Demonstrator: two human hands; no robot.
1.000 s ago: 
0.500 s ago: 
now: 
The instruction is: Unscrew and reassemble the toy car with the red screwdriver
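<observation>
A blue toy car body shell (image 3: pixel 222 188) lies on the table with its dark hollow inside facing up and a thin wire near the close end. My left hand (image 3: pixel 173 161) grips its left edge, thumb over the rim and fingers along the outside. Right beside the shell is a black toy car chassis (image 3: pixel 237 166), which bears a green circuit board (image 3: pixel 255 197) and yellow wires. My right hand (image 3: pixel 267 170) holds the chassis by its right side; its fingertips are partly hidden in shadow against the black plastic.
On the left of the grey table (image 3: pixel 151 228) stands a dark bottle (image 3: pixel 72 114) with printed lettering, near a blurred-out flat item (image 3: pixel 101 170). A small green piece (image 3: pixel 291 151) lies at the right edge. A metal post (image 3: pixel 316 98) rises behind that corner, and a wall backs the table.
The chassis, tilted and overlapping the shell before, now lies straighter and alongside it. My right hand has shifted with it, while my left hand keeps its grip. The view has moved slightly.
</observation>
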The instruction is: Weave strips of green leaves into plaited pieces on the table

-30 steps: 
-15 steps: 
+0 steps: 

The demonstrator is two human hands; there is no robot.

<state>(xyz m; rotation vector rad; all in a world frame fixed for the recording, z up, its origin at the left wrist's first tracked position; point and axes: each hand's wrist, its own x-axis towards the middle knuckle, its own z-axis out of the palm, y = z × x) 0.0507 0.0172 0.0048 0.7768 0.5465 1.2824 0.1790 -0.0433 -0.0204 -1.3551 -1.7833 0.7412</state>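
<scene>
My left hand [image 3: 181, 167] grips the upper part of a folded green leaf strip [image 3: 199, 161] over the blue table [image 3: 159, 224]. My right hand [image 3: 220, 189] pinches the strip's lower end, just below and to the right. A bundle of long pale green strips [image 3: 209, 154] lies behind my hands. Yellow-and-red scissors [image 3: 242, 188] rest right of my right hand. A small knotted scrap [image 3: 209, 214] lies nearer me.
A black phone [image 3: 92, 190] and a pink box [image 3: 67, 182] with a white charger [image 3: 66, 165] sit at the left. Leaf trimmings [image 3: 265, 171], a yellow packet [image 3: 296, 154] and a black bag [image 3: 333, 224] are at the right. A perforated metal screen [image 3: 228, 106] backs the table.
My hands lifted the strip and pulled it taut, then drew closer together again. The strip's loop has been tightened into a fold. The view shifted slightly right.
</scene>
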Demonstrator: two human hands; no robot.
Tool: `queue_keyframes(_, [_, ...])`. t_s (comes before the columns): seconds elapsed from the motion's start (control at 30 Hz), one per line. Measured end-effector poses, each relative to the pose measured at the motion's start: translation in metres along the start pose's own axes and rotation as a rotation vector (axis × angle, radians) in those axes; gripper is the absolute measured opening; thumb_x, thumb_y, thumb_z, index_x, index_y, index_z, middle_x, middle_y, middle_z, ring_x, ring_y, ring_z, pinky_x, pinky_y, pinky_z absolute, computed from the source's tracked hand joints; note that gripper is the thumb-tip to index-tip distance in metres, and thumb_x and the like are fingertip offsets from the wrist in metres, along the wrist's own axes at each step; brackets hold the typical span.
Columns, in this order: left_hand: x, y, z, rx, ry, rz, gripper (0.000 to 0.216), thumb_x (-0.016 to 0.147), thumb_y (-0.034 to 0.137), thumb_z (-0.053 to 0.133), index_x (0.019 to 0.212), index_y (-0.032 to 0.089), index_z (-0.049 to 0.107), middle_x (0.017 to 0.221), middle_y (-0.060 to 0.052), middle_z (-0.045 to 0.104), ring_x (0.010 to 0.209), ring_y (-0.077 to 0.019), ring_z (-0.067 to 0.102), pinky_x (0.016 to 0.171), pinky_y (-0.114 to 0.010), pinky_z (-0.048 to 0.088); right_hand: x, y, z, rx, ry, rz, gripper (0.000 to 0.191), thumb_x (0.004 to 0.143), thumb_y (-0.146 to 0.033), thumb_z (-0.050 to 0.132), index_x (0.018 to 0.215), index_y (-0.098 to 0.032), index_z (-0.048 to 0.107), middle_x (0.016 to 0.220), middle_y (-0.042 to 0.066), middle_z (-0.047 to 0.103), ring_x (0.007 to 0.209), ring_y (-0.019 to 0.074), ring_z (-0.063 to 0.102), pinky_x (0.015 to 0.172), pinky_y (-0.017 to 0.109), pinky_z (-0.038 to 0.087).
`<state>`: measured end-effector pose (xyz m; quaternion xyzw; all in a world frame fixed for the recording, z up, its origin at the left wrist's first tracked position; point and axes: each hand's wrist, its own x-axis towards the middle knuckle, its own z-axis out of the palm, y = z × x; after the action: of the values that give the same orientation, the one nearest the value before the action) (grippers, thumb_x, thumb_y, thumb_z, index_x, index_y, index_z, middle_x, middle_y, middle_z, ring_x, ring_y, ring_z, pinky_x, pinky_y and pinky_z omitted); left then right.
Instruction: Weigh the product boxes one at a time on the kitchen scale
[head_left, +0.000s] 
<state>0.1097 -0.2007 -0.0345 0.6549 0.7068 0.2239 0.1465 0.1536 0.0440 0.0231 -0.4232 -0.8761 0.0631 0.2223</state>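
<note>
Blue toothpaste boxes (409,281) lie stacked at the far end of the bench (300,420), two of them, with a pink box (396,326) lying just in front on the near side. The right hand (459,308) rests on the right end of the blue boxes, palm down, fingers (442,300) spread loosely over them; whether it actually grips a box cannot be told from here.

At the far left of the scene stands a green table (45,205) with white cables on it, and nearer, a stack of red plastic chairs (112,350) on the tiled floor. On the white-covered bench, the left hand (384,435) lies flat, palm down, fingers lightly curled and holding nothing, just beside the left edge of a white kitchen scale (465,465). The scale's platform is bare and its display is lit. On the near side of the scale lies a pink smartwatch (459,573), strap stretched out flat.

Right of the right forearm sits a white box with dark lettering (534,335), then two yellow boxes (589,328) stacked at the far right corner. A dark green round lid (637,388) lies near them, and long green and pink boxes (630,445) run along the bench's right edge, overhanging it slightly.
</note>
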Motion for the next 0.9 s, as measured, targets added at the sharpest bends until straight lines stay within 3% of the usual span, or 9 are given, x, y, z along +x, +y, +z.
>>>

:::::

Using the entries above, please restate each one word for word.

Demonstrator: two human hands; no robot.
1.000 s ago: 
0.500 s ago: 
now: 
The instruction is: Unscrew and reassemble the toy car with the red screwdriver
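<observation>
A blue toy car body shell (image 3: pixel 222 188) lies on the table with its dark hollow inside facing up and a thin wire near the close end. My left hand (image 3: pixel 173 161) grips its left edge, thumb over the rim and fingers along the outside. Right beside the shell is a black toy car chassis (image 3: pixel 237 166), which bears a green circuit board (image 3: pixel 255 197) and yellow wires. My right hand (image 3: pixel 267 170) holds the chassis by its right side; its fingertips are partly hidden in shadow against the black plastic.
On the left of the grey table (image 3: pixel 151 228) stands a dark bottle (image 3: pixel 72 114) with printed lettering, near a blurred-out flat item (image 3: pixel 101 170). A small green piece (image 3: pixel 291 151) lies at the right edge. A metal post (image 3: pixel 316 98) rises behind that corner, and a wall backs the table.
The chassis, tilted and overlapping the shell before, now lies straighter and alongside it. My right hand has shifted with it, while my left hand keeps its grip. The view has moved slightly.
</observation>
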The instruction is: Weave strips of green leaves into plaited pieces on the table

-30 steps: 
-15 steps: 
+0 steps: 

The demonstrator is two human hands; there is no robot.

<state>(xyz m; rotation vector rad; all in a world frame fixed for the recording, z up, its origin at the left wrist's first tracked position; point and axes: each hand's wrist, its own x-axis towards the middle knuckle, its own z-axis out of the palm, y = z × x) 0.0507 0.0172 0.0048 0.7768 0.5465 1.2824 0.1790 -0.0433 -0.0204 -1.3551 -1.7833 0.7412</state>
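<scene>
My left hand [image 3: 181, 167] grips the upper part of a folded green leaf strip [image 3: 199, 161] over the blue table [image 3: 159, 224]. My right hand [image 3: 220, 189] pinches the strip's lower end, just below and to the right. A bundle of long pale green strips [image 3: 209, 154] lies behind my hands. Yellow-and-red scissors [image 3: 242, 188] rest right of my right hand. A small knotted scrap [image 3: 209, 214] lies nearer me.
A black phone [image 3: 92, 190] and a pink box [image 3: 67, 182] with a white charger [image 3: 66, 165] sit at the left. Leaf trimmings [image 3: 265, 171], a yellow packet [image 3: 296, 154] and a black bag [image 3: 333, 224] are at the right. A perforated metal screen [image 3: 228, 106] backs the table.
My hands lifted the strip and pulled it taut, then drew closer together again. The strip's loop has been tightened into a fold. The view shifted slightly right.
</scene>
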Demonstrator: two human hands; no robot.
Tool: `queue_keyframes(_, [_, ...])`. t_s (comes before the columns): seconds elapsed from the motion's start (control at 30 Hz), one per line. Measured end-effector poses, each relative to the pose measured at the motion's start: translation in metres along the start pose's own axes and rotation as a rotation vector (axis × angle, radians) in those axes; gripper is the absolute measured opening; thumb_x, thumb_y, thumb_z, index_x, index_y, index_z, middle_x, middle_y, middle_z, ring_x, ring_y, ring_z, pinky_x, pinky_y, pinky_z absolute, computed from the source's tracked hand joints; note that gripper is the thumb-tip to index-tip distance in metres, and thumb_x and the like are fingertip offsets from the wrist in metres, along the wrist's own axes at each step; brackets hold the typical span.
Columns, in this order: left_hand: x, y, z, rx, ry, rz, gripper (0.000 to 0.216), thumb_x (-0.016 to 0.147), thumb_y (-0.034 to 0.137), thumb_z (-0.053 to 0.133), index_x (0.019 to 0.212), index_y (-0.032 to 0.089), index_z (-0.049 to 0.107), middle_x (0.017 to 0.221), middle_y (-0.060 to 0.052), middle_z (-0.045 to 0.104), ring_x (0.010 to 0.209), ring_y (-0.077 to 0.019), ring_z (-0.067 to 0.102), pinky_x (0.016 to 0.171), pinky_y (-0.114 to 0.010), pinky_z (-0.048 to 0.088); right_hand: x, y, z, rx, ry, rz, gripper (0.000 to 0.191), thumb_x (0.004 to 0.143), thumb_y (-0.146 to 0.033), thumb_z (-0.050 to 0.132), index_x (0.018 to 0.215), index_y (-0.098 to 0.032), index_z (-0.048 to 0.107), middle_x (0.016 to 0.220), middle_y (-0.042 to 0.066), middle_z (-0.047 to 0.103), ring_x (0.007 to 0.209), ring_y (-0.019 to 0.074), ring_z (-0.063 to 0.102), pinky_x (0.015 to 0.172), pinky_y (-0.017 to 0.109), pinky_z (-0.038 to 0.087).
`<state>`: measured end-effector pose (xyz m; quaternion xyzw; all in a world frame fixed for the recording, z up, its origin at the left wrist's first tracked position; point and axes: each hand's wrist, its own x-axis towards the middle knuckle, its own z-axis out of the palm, y = z × x; after the action: of the values that give the same orientation, the one nearest the value before the action) (grippers, thumb_x, thumb_y, thumb_z, index_x, index_y, index_z, middle_x, middle_y, middle_z, ring_x, ring_y, ring_z, pinky_x, pinky_y and pinky_z omitted); left then right.
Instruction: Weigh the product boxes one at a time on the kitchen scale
[head_left, +0.000s] 
<state>0.1097 -0.2007 -0.0345 0.6549 0.7068 0.2239 0.1465 0.1536 0.0440 0.0231 -0.4232 -0.8761 0.0631 0.2223</state>
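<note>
Blue toothpaste boxes (409,281) lie stacked at the far end of the bench (300,420), two of them, with a pink box (396,326) lying just in front on the near side. The right hand (459,308) rests on the right end of the blue boxes, palm down, fingers (442,300) spread loosely over them; whether it actually grips a box cannot be told from here.

At the far left of the scene stands a green table (45,205) with white cables on it, and nearer, a stack of red plastic chairs (112,350) on the tiled floor. On the white-covered bench, the left hand (384,435) lies flat, palm down, fingers lightly curled and holding nothing, just beside the left edge of a white kitchen scale (465,465). The scale's platform is bare and its display is lit. On the near side of the scale lies a pink smartwatch (459,573), strap stretched out flat.

Right of the right forearm sits a white box with dark lettering (534,335), then two yellow boxes (589,328) stacked at the far right corner. A dark green round lid (637,388) lies near them, and long green and pink boxes (630,445) run along the bench's right edge, overhanging it slightly.
</note>
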Motion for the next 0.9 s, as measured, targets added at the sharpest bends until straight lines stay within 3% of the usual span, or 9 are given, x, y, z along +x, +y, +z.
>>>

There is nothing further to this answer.